In high school his passion blossomed with the help of a physics club and friends who “were always doing experiments on things.” At one point, he even rebuilt Humphrey’s record player into a stereo.
Fassnacht was recognized as the most prominent young scientist in Indiana in 1955 before moving on to Kalamazoo College in Kalamazoo, Mich., to complete his undergraduate degree. After winning a Woodrow Wilson Fellowship he continued his studies at the University of Wisconsin, where he eventually earned his Ph.D.
It was at UW’s physics department where he continued his work as a post doc student, becoming deeply entrenched in research examining superconductivity in metals at low temperatures.

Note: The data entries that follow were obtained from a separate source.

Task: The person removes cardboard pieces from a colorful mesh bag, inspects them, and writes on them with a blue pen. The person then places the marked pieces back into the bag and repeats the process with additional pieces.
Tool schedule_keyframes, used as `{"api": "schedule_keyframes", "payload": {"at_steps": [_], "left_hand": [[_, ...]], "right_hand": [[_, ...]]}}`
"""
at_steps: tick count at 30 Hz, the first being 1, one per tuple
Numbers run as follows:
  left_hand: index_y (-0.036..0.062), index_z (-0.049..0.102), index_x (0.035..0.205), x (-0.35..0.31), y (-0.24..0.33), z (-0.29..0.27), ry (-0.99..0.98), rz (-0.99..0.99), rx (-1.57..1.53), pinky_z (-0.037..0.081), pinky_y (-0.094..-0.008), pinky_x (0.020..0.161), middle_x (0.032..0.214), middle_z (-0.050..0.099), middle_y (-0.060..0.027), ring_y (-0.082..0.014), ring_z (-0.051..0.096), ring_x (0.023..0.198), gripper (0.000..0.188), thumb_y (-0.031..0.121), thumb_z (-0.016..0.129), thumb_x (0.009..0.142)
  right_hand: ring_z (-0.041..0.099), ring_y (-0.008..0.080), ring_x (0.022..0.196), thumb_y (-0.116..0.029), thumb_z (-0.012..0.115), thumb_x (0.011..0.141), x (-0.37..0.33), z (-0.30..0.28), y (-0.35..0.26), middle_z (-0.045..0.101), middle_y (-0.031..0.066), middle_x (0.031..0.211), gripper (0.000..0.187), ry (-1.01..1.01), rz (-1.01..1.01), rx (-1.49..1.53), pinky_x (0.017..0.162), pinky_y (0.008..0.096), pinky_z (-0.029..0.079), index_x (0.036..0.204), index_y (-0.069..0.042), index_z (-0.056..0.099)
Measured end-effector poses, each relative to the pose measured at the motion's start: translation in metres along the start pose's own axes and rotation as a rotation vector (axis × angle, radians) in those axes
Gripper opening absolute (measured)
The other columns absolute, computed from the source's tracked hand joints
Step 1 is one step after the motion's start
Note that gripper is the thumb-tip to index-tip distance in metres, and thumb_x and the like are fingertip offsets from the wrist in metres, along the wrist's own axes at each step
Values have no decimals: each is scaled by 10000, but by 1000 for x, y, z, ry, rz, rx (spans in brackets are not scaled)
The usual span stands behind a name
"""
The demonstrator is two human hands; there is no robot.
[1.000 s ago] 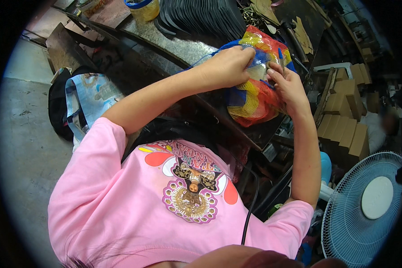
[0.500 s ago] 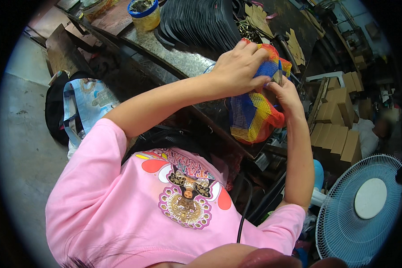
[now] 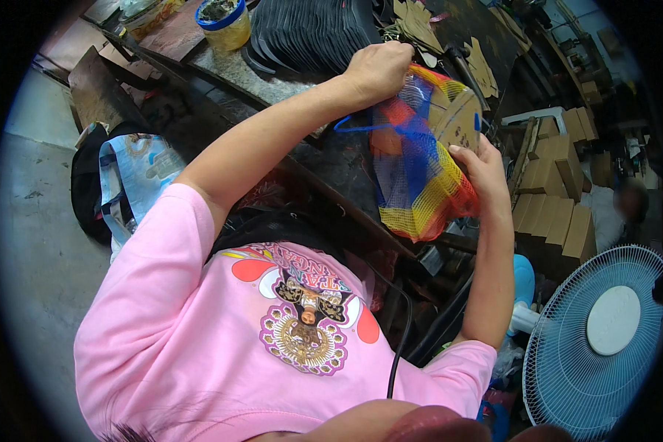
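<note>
A mesh bag (image 3: 420, 180) in red, yellow and blue hangs between my hands at the table's edge. Its mouth is spread, and brown cardboard pieces (image 3: 455, 125) with dark marks show inside it. My left hand (image 3: 379, 71) is closed in a fist on the far left of the bag's rim, pulling it up. On the bag's right side my right hand (image 3: 485, 171) grips it, the thumb near the cardboard and the fingers mostly hidden behind the mesh. A blue cord (image 3: 353, 127) loops out from the bag's left side.
Black curved sheets (image 3: 309, 37) stand in a row on the worktable, beside a blue-rimmed tub (image 3: 225, 26). Cardboard cutouts (image 3: 418, 26) lie at the far side. To the right are stacked cartons (image 3: 556, 177) and a fan (image 3: 604, 324). A light-blue bag (image 3: 144, 173) is at left.
My left hand has moved away from my right, up and left, drawing the bag's mouth wide. The cardboard inside now shows plainly. My right hand has shifted slightly lower and right.
</note>
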State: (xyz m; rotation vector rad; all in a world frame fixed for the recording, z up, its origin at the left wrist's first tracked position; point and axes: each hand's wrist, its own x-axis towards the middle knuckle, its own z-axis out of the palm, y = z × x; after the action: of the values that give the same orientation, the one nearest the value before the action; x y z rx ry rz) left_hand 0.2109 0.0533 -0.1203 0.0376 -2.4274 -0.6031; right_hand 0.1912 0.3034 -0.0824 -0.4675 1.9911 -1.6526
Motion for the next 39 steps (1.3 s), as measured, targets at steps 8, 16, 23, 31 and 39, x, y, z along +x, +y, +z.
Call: {"api": "schedule_keyframes", "payload": {"at_steps": [8,16,23,31,39], "left_hand": [[75,591,1055,-19,41,-24,239,366,-212,483,-435,905,1118,552,-141,-361,547,1067,270,51,636,790],[75,596,977,-79,60,-51,-307,758,-314,486,-419,865,1104,560,-128,-333,574,1014,261,75,689,733],[77,541,1253,-67,38,-54,-314,22,-1248,494,-382,920,1217,562,-105,-231,575,1131,438,371,625,940],[31,483,1338,-84,40,-6,-582,-898,-1932,525,-440,963,1212,625,-141,-271,641,1104,467,193,615,920],[20,470,1353,-85,40,-8,-539,-750,-1861,554,-384,928,1230,628,-145,-245,656,1084,514,145,650,889]], "right_hand": [[649,159,958,-11,623,888,-21,-9,-20,657,107,1119,325,59,-181,86,867,301,521,1206,7,557],[663,164,922,-45,699,833,-17,-23,-66,671,92,1092,321,491,-509,-12,745,261,538,1142,2,627],[664,163,931,-150,716,830,-24,-40,-101,670,136,1052,298,486,-484,330,708,267,525,1075,9,655],[604,107,915,-150,680,907,30,22,2,660,67,1033,396,52,-83,57,829,251,476,1248,12,557],[597,84,851,-74,743,855,-12,24,10,641,56,992,512,209,-154,-206,736,218,486,1287,51,498]]}}
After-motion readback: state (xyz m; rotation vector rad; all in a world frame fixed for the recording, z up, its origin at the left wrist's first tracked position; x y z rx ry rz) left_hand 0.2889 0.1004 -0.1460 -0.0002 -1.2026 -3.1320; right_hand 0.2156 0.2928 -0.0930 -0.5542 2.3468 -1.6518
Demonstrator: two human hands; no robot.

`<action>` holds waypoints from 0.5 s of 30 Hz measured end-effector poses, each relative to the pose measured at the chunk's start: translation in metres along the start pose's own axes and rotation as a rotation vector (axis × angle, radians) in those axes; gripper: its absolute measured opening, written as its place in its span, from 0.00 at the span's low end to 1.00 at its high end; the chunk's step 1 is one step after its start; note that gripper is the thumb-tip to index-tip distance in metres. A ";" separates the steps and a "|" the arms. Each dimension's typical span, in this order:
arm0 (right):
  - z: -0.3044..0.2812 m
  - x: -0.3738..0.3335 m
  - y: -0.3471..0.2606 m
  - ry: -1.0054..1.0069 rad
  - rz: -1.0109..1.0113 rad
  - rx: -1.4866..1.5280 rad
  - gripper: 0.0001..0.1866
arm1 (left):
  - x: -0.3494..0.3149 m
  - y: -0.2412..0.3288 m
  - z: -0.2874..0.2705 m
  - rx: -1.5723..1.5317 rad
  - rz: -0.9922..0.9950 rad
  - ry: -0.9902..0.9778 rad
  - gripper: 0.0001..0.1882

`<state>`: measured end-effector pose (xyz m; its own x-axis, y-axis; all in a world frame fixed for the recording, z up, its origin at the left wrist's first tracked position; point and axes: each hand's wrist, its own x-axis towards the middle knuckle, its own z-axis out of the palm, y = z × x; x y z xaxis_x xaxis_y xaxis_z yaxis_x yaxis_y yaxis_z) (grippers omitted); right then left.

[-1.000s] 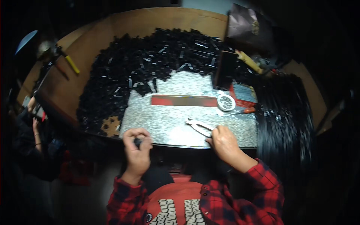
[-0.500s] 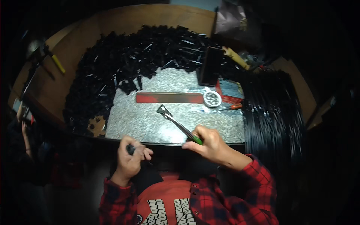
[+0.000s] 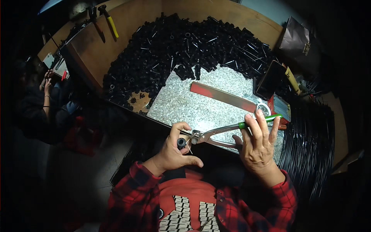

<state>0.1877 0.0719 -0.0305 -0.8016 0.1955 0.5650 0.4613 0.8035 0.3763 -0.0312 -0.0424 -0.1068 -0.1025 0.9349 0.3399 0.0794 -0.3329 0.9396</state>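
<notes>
At the frame's lower centre, the left hand [image 3: 172, 153] is holding a black part [image 3: 181, 144] in curled fingers, thumb spread, seemingly leaving room for the pincers [image 3: 226, 129]; the right hand [image 3: 259, 147], loosely open, is supporting their parted handles.

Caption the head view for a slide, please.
Right hand holds green-handled pincers near a small black part in the left hand.

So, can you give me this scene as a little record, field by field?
Left hand: holds a small black cylindrical part
Right hand: holds green-handled pincers, handles spread
Pincer head: close to the left hand; contact unclear
Work surface: speckled grey slab with a red-and-brown bar on it
Behind slab: heap of black parts
Right of slab: bundle of long, thin black strands
</notes>
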 end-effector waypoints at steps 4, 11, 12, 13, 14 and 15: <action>0.002 0.002 -0.004 -0.030 -0.042 0.035 0.15 | -0.001 -0.004 0.002 -0.030 0.010 0.034 0.42; -0.001 0.001 -0.009 -0.160 0.051 0.188 0.09 | 0.002 -0.001 0.020 -0.029 -0.024 0.218 0.32; -0.002 -0.001 -0.009 -0.128 0.060 0.184 0.06 | 0.003 -0.003 0.020 0.014 0.006 0.238 0.29; -0.002 -0.002 -0.010 -0.093 0.064 0.186 0.04 | 0.003 -0.003 0.019 0.015 0.004 0.243 0.29; -0.004 -0.002 -0.010 -0.094 0.060 0.190 0.04 | 0.002 -0.003 0.019 0.041 0.001 0.253 0.28; -0.007 -0.002 -0.010 -0.043 0.010 0.121 0.05 | 0.002 -0.004 0.018 0.068 -0.003 0.263 0.28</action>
<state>0.1874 0.0590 -0.0304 -0.8137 0.2260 0.5355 0.4226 0.8626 0.2782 -0.0140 -0.0372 -0.1103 -0.3563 0.8688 0.3438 0.1439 -0.3125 0.9390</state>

“It was all over my head,” Humphrey said. “I couldn’t even read the title of his thesis.”
Fassnacht hoped superconductivity would lead to energy technology that was 100 percent efficient, resulting in huge reductions in waste and pollution.
It was this hope that led to his staying late the night of August 23, 1970. Believing he was close to a breakthrough, the 33-year-old scientist manned his equipment as he began a new experiment in his basement laboratory, three floors below the Army Mathematics Research Center, until the early hours of the morning.
The 3:42 a.m. blast left a wife and three young children without a husband and father.
Though Fassnacht had his opinions on the war, Humphrey said he kept his energy focused on his work. In the end, he was a victim of the secondary effects of the “war at home.”
His death, however, made him far from secondary, vaulting the bombing to the key moment in the downfall of radical activism in Madison, if not beyond.
If people take away one thing from the bombing, it is this bigger picture and “silver lining,” that daughter Heidi Fassnacht, who was 11 months old at the time, hopes people recall on the 40th anniversary of her father’s death.
“You can say there’s World War I and II and this is what happened during those wars. What’s more interesting and more relevant is what did we learn from those wars and how does it affect our lives now?” Fassnacht said. “The gift of the loss of his life was to have a very profound effect on the anti-war movement.”